Друзья уселись на твердые канцелярские стулья, выжидающе уставились на хозяина. Вчера Мельник позвонил Сэму и попросил зайти – его и Василия Монастыревского. Не вызвал официально на допрос, как в прошлый раз, а попросил зайти, вдвоем с Васей. А Вася при чем, недоумевал Сэм, уверенный, что речь пойдет об убийствах. Но он ошибся.
– Тут у нас прошла информация, – начал капитан Мельник, глядя на них особым ментовским взглядом. – У вас из дома были украдены картины, так?
Сэм и Вася переглянулись.
– Информация? – повторил Вайнтрауб, растерявшись впервые в жизни. – Украдены… э-э-э… какие картины?
– Не понял, – удивился капитан. – Так украдены или нет?
– Какие картины? – повторил тупо Сэм.
– Художника Всеволода Рудницкого, – объяснил Мельник. Он переводил взгляд с Сэма на Васю.
– Откуда у вас такие сведения? – осторожно спросил Сэм.
– А что, не было кражи?
– Как вам сказать… – замялся Вайнтрауб. – Понимаете, у нас в доме творчества, в Посадовке… Мы Васин дом называем домом творчества, шутим вроде. У него там маленький такой домик около оврага. И у нас бывает много народу, и мы иногда… Одним словом, там проходной двор. Ну, иногда позволяем себе расслабиться. Художники – люди эмоциональные, сами знаете. И картин много, Васины, и этого… Рудницкого и всякие другие. Полно и на веранде – там у нас летняя студия, и в комнате.

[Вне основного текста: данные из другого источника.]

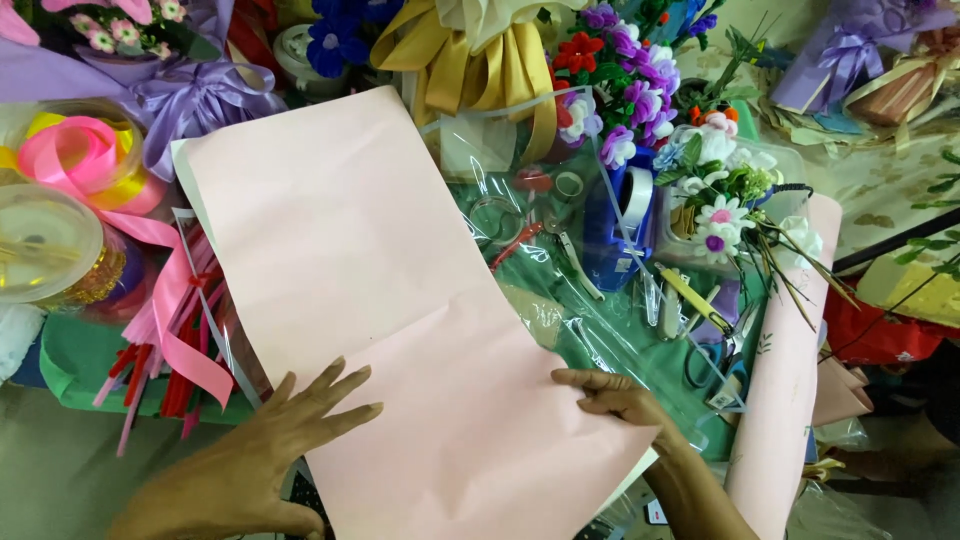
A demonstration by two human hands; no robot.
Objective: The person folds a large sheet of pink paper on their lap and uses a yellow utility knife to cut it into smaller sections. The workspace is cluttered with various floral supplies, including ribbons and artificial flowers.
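On the cluttered worktable, a large pink paper sheet (400, 300) is spread diagonally, pressed flat by the left hand (260, 455), fingers splayed apart, while its right edge is pinched by the right hand (615, 395), fingers drawn together. The sheet is judged light, thin and easily creased, best held at its edges. A blue tape dispenser (620, 225) stands beyond; a pink ribbon spool (85, 160) lies left.

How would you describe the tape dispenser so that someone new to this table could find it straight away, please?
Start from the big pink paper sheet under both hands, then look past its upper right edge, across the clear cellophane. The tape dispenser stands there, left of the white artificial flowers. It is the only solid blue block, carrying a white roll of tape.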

Если честно… – Сэм приложил руки к груди. – Если честно, я лично не заметил, чтобы что-нибудь пропало. А ты, Вася? – Тот качнул головой. – А что такое?
– Гражданин Калягин Дмитрий Арнольдович вам знаком?

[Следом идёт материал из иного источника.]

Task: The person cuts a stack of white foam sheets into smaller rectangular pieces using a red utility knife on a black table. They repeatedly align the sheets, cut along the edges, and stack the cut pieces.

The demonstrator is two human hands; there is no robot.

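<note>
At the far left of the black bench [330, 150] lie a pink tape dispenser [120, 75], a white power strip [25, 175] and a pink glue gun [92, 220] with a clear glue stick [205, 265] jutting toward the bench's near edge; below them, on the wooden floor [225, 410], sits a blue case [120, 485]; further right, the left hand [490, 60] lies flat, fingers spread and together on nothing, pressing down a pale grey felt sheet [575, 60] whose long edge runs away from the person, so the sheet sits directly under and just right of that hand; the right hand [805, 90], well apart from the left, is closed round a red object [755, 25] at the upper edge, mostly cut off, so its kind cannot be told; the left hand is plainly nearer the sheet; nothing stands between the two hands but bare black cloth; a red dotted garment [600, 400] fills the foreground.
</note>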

– Калягин? – удивился Сэм. – Димыч? Конечно, знаком. Мы же учились вместе!
– Он бывал у вас в доме?
– Бывал и бывает. А при чем…
– А Басов Борис Андреевич тоже бывал? Гражданин Германии.
– Борьки не было! Борька у нас аристократ, – Сэм ухмыльнулся. – У него жена настоящая баронесса. Мы его и не звали никогда. А при чем тут Басов?
– Калягин утверждает, что передал две картины художника Всеволода Рудницкого начала двадцатого века… тут у меня записаны названия, – капитан Мельник покопался в бумажках, вытащил нужную. – Картины «Автопортрет» и «Розовая церковь» – гражданину Басову по его просьбе.